La Méningite des poireaux  Ou folies en musique de la donquichottesque existence de François Tosquelles, psychiatre est un spectacle de Frédéric Naud et Jeanne Videau. Interprété par un conteur et une comédienne accordéoniste, il retrace le parcours d’un personnage hors du commun : le docteur François Tosquelles, qui, durant la guerre, a fait souffler un joyeux vent de liberté sur la psychiatrie, dans le cadre de l’hôpital psychiatrique de Saint-Alban-sur-Limagnole.

L'histoire

 

"Nous allons vous conter les très véridiques aventures du fameux et vaillant hidalgo : Francesc Tosquelles, qui avait l’oeil joyeux, la moustache broussailleuse et le verbe rigolard et tranchant. Nous allons vous chanter l’histoire de ce trop peu connu Professeur Psychiste, Docteur Déconniâtre, Chevalier Don Psyquichotte, qui, au coeur d’une Europe pourrie par la folie des hommes, reconnut aux fous, leur humaine et nécessaire existence et par là révolutionna la psychiatrie".

 

 

Ils sont deux sur scène pour lire des bouts de vie avec une veste trop grande pour elle.
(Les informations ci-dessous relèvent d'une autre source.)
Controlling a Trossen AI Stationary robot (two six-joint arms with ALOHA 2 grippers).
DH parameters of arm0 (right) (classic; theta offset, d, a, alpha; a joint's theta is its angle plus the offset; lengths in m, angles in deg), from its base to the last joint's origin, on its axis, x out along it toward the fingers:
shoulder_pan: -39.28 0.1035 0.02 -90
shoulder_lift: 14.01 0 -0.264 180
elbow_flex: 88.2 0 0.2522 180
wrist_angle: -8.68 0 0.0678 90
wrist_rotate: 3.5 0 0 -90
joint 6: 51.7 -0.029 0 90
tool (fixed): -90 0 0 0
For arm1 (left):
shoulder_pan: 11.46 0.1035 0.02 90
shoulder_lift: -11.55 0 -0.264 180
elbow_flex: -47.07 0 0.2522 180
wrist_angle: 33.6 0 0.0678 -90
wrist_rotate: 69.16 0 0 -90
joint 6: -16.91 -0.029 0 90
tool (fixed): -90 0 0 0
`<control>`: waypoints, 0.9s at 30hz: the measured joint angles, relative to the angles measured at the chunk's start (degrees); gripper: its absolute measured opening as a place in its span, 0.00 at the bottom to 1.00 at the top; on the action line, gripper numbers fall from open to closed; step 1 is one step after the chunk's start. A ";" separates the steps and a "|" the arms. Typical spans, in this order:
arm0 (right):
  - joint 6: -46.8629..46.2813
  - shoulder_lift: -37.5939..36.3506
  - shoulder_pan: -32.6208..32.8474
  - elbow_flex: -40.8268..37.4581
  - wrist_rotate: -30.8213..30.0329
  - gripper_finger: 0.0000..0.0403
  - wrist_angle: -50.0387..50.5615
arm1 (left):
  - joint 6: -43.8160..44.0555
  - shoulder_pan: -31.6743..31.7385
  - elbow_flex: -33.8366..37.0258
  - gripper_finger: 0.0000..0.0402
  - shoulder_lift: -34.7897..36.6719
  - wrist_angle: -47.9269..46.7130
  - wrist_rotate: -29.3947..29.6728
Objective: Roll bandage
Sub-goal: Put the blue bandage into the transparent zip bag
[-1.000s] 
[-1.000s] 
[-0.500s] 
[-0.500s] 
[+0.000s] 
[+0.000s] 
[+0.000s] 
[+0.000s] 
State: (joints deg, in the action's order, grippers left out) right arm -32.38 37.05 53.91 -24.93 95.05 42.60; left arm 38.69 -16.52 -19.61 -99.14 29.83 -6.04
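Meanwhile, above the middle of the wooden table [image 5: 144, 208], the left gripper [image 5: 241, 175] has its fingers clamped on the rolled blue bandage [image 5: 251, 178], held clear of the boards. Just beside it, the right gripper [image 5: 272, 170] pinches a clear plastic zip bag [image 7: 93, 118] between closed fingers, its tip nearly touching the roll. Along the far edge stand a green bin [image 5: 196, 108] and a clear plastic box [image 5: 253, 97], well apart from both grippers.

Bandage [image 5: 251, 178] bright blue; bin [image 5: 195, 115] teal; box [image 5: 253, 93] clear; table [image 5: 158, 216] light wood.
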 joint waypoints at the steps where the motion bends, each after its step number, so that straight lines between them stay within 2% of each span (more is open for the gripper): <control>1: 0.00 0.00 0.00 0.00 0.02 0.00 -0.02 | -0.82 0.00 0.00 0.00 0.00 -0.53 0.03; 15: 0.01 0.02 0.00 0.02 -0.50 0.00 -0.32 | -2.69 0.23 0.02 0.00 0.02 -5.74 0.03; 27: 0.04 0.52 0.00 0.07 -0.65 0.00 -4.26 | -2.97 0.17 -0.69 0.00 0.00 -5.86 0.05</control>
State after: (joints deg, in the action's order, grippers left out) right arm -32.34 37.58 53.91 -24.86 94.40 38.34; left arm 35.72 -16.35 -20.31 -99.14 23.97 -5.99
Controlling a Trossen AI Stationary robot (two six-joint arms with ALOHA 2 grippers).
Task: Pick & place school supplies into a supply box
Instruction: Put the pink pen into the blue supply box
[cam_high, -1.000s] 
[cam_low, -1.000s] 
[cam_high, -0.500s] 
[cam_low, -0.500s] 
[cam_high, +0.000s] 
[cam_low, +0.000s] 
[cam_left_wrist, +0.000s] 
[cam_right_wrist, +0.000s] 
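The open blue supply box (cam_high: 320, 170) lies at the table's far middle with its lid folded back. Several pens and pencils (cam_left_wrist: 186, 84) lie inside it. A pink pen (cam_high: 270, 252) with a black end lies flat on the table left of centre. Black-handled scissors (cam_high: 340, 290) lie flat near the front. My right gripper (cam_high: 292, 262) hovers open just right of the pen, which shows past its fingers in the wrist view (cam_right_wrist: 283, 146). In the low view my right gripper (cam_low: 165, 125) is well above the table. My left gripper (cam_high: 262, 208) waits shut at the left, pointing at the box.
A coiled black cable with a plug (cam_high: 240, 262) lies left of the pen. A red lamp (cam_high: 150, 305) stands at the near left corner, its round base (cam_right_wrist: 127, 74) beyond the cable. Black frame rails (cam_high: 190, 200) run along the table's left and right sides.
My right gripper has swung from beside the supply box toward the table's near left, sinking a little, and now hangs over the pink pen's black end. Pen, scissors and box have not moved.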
A moins que ce soit pour raconter cette fabuleuse aventure psychiatrique avec une veste trop étriquée pour lui. Tous deux narrent « les très véridiques aventures du docteur Francesc Tosquelles », avec un nœud catalan. Tous deux lisent un décor de feuilles de journaux, « il y en a marre de toute cette neige et de la méchanceté du monde ». Tous deux plient les mots des malades qui planent « pour l’Inde mystérieuse » comme des Trait d’union entre les épisodes de ce Chevalier Don Psyquichotte. L’accordéon pleure la guerre d’Espagne et la maladie mentale. L'accordéon arrache aux tripes la rage des Résistances et la guérison de la société entière bénie par la parole des fous. Un récit, des lectures et de la musique catalane avec un peigne en guise de moustache. Ils sont deux pour faire entendre la vie sanchopanchesque de ce psychiatre qui a permis ce journal en guise de médicamental et qui nous offre un regard à l’envers de la folie à l’endroit d’aujourd’hui.